Call() aka AllComputeds()
1
2
Call()
AllComputeds()
Description

Returns a sorted list of all usable, loaded computed data names.

C.levels.data
Description

A sorted list of object types plus basic information about them.

Each entry in the list has the shape

1
    (otype, averageSlots, minNode, maxNode)

where otype is the name of the node type, averageSlots the average size of objects in this type, measured in slots (usually words). minNode is the first node of this type, maxNode the last, and the nodes of this node type are exactly the nodes between these two values (including).

Level computation and customization

All node types have a level, defined by the average amount of slots object of that type usually occupy. The bigger the average object, the lower the levels. Books have the lowest level, words the highest level.

However, this can be overruled.

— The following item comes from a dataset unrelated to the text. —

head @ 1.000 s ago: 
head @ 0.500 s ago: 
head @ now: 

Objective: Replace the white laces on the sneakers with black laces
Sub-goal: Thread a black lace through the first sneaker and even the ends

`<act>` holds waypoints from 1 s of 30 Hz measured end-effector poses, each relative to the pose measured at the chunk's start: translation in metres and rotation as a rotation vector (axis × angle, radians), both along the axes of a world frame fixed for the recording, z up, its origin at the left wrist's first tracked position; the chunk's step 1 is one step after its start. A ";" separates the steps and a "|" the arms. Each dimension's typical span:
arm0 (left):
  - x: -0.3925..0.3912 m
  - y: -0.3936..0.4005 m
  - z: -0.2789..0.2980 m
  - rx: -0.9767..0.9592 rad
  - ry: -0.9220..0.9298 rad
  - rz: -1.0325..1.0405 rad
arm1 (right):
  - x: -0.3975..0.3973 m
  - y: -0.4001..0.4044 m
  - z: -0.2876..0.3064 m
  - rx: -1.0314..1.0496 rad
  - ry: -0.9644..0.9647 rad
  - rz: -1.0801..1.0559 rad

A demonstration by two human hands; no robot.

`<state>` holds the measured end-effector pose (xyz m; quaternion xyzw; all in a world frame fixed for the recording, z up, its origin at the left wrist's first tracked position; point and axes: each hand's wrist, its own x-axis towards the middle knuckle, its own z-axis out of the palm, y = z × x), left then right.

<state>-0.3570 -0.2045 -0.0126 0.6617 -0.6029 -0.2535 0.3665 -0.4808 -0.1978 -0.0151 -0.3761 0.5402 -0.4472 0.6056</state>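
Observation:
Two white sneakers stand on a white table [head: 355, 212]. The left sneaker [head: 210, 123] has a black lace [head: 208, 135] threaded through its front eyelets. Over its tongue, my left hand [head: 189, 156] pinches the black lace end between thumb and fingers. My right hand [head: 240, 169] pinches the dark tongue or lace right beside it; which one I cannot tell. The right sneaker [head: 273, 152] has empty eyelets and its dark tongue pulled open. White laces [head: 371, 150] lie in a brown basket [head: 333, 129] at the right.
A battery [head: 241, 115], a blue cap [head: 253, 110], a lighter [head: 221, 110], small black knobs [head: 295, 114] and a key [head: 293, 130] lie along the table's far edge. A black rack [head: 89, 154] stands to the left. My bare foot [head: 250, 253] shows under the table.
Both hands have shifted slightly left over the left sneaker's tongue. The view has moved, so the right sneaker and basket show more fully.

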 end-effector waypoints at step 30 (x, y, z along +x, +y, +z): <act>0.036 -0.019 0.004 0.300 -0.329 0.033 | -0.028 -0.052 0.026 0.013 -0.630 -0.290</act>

Suppose you have a node type phrase and above it a node type cluster, i.e. phrases are contained in clusters, but not vice versa. If all phrases are contained in clusters, and some clusters have more than one phrase, the automatic level ranking of node types works out well in this case. But if clusters only have very small phrases, and the big phrases do not occur in clusters, then the algorithm may assign a lower rank to clusters than to phrases.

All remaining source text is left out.